え?!寅さんが妊娠?「ハラがコレなんで」


例えば「男はつらいよ」を評するときに「今回はマドンナに肩入れする寅次郎の内面の描き方が弱い」などと言う人はあまりいないと思うけど、それは日本国民の大多数が「車寅次郎」という男のことを知っているのであえて説明するまでもない、という所にもあると思う。
義理人情に厚く、気に入らないことには噛みつき、本音と建て前を指摘すれば「それを言っちゃあオシメーよ」と返す。まさに日本人だからこそ愛された、正直者といい加減な人間の混血児と言えよう。
「ハラがコレなんで」の主人公:光子(仲里依紗)は映画の冒頭、テレビに写ったリストラされたサラリーマンへのインタビューを見て、ポロポロと涙を流している。普通の文脈で見れば、このサラリーマンは光子のよく知る人間、夫かもしくは兄弟なのではないか、と推測するはずである。だが、このしばらく後にわかるのだが、光子とこのサラリーマンとは何の繋がりもなく、単純に同情して泣いていた、ということが判明する。
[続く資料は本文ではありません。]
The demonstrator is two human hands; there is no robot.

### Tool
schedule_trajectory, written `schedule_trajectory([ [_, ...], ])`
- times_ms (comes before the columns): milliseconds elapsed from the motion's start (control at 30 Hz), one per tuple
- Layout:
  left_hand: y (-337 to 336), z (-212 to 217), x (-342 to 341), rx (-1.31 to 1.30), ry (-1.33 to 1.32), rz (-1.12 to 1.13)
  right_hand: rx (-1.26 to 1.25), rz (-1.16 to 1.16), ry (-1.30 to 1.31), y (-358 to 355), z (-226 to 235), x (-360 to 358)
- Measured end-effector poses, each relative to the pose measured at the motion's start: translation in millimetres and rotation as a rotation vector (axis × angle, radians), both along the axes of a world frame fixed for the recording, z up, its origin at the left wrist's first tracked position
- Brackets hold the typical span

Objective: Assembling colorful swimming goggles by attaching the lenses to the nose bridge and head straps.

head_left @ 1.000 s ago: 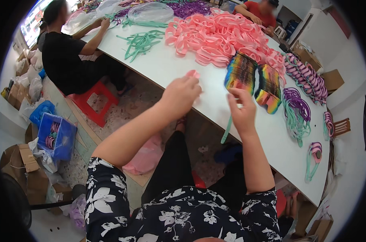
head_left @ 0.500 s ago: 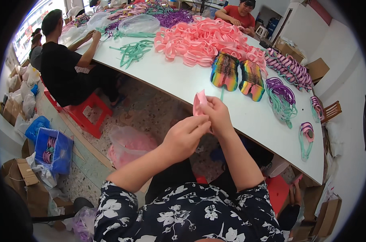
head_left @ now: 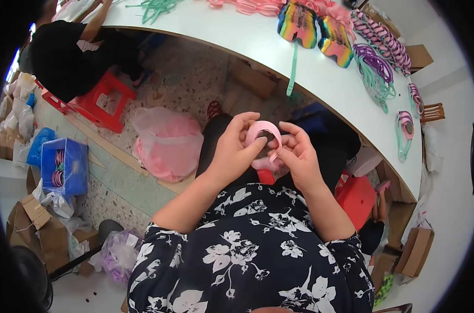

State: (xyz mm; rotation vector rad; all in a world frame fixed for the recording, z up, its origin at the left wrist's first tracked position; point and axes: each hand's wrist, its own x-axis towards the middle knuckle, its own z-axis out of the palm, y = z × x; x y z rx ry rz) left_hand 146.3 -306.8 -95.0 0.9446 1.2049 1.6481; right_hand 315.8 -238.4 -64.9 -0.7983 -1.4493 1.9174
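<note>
Holding: pink curved plastic headband (head_left: pixel 264 136), pinched between both hands above lap, close to chest for fine work.
Left hand (head_left: pixel 232 151): grip clamped on band's left side, thumb steadying the arch.
Right hand (head_left: pixel 298 156): grip clamped on right end, fingertips pressing the tip.
Beyond grip: white bench (head_left: pixel 237 28) carrying rainbow headbands (head_left: pixel 315 28).
Left of grip: pink plastic bag (head_left: pixel 166 143) on floor, within reach.

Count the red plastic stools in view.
2: one red plastic stool on the floor beside the seated co-worker at upper left, another by the person's right elbow. Others may be hidden.
</note>
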Motion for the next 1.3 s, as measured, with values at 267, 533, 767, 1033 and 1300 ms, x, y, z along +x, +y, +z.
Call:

そのお腹の大きさからもほぼ臨月であろう光子は、突如住んでいた家を引き払って、東京の外れの長屋にやってくる。実はここは15年前、夜逃げした両親に手を引かれて辿り着いた、光子にとっては思い入れのある場所だった。出産を控えた光子は、この長屋の大家の家に無理矢理住み込むことを決めてしまう。光子が、寂れた長屋界隈・そこに集う人々をゴリ押しの善行で変えていく、というのが「ハラがコレなんで」の大まかなストーリーである。
光子はことあるごとに「粋だねぇ」「そりゃあ粋じゃないね」「野暮だね」などと言う。
シングルマザーで住所不定の妊婦。世の中で一番庇護されるべき対象の人間に所謂「寅さん」的な台詞を吐かせる、という手法は、ある種、成功しているかのように思える。しかしそこに貢献しているのは、明らかに仲里依紗という人の存在による所が大きいような気がした。仲は、現在登り調子にある人特有の勝ち気さとセンス重視の演技で、2011年という現代においてはただの「鬱陶しい人」になりかねない光子というキャラクターを、奇跡的なバランスで成立させている。
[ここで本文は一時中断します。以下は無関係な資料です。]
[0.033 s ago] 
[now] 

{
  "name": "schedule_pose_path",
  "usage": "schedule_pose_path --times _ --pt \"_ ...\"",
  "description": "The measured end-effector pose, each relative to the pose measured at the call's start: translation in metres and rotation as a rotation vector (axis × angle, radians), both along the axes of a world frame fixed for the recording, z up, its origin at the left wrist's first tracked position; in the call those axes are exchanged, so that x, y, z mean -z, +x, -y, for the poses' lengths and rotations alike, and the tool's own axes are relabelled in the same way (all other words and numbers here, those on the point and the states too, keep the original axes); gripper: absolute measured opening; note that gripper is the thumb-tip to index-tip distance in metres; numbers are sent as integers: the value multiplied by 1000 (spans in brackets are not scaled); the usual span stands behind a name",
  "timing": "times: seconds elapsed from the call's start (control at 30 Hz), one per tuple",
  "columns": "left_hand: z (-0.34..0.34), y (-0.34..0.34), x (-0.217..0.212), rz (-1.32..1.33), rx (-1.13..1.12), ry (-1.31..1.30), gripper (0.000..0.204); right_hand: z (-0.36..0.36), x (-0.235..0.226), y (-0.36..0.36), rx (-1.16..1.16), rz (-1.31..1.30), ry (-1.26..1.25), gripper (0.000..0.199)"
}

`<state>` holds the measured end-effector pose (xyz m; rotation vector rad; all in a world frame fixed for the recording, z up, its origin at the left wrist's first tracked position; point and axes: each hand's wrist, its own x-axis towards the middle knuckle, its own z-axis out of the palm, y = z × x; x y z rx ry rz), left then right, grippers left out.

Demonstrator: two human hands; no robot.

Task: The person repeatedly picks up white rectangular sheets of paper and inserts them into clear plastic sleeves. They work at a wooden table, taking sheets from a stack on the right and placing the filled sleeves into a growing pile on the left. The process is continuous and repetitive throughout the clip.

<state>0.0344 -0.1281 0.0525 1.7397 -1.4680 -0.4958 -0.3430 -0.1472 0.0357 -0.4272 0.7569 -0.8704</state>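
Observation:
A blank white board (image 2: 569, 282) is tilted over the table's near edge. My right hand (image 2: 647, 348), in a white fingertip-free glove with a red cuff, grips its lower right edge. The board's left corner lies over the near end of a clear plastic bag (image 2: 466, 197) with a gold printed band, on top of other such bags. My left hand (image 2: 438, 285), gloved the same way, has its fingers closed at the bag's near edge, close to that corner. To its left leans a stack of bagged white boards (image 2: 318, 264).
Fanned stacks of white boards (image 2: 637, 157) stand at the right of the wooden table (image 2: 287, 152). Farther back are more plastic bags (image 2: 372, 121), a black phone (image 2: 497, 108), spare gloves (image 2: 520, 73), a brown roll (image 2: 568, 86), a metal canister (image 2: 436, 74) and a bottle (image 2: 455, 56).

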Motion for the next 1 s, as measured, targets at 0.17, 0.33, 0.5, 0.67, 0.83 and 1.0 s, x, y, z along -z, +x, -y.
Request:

長屋に集う、世の中からドロップアウトしてしまった人々をジプシー/ディアスポラ的な感覚で描くやり方は、劇伴のクレズマーっぽい雰囲気と相まって、かなり成功しているように思える。ラストの光子出産に至るまでのドタバタは、褒め過ぎかも知れないがクストリッツァの「アンダーグラウンド」的と言えないことも無い。
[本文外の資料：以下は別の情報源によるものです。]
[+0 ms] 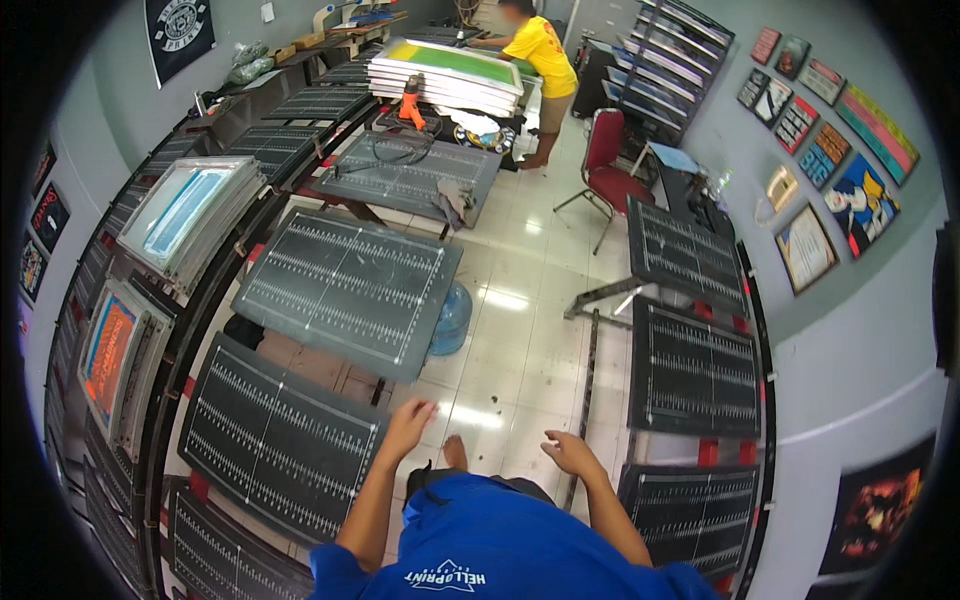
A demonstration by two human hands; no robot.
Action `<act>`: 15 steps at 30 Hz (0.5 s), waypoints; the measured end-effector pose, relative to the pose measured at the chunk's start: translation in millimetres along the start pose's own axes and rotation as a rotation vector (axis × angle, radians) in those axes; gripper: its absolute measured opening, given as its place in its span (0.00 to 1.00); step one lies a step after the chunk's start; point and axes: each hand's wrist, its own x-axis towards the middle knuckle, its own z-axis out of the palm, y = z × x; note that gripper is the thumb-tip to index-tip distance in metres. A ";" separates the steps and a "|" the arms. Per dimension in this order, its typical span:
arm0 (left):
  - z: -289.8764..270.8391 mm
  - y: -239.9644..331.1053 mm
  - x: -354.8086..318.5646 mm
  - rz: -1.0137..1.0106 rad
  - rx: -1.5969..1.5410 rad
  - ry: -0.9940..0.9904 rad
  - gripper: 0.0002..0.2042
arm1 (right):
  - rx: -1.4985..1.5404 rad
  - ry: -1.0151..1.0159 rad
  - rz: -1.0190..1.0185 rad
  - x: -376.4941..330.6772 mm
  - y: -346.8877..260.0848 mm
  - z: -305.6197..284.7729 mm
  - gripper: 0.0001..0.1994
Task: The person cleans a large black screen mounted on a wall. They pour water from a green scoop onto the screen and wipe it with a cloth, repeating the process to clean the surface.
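The room has grey walls and a floor of shiny white tiles, with bright spots of light on them. Long rows of dark flat boards with white lines run down both sides, leaving a path in the middle. A red chair stands near the far end. A blue water bottle sits on the floor under one board. Colourful framed pictures hang on the right wall, and more pictures hang on the left wall. A dark rack stands in the far right corner. At the back, a person in a yellow shirt stands beside a stack of white frames.
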 end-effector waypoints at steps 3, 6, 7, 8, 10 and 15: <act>27.3 19.6 170.8 0.143 -0.040 -0.032 0.13 | 0.137 0.031 0.055 49.0 6.6 -35.2 0.26; 39.1 53.1 317.2 0.085 -0.089 0.068 0.11 | 0.128 0.056 0.091 106.1 17.7 -62.8 0.25; 37.8 55.7 361.0 0.069 -0.041 0.129 0.11 | 0.136 0.057 0.099 128.2 22.5 -69.8 0.25; 30.3 46.6 397.9 0.050 0.004 0.217 0.11 | 0.123 0.026 0.095 150.6 15.8 -79.2 0.25; 18.0 32.7 459.6 0.023 0.101 0.385 0.11 | 0.132 -0.026 0.037 206.6 9.5 -95.5 0.25; 41.7 34.1 537.4 -0.090 0.364 0.626 0.15 | 0.112 -0.056 -0.131 362.9 -1.8 -145.8 0.24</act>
そしてやはり特筆すべきは、おそらくは3.11前に企画されたであろう本作のラストが、意図せずして「かの地」で幕を閉じる所であろう。
3.11以降、カタカナ表記で「ヒロシマ」と同等の意味を持ってしまった場所で撮影が行われたという事実は、否が応でも現実の世界とフィクションとをリンクさせてしまう。そこで産まれてくる子供に向かって語りかける光子の言葉は、とてつもない重さを持って観客に降りかかるのである。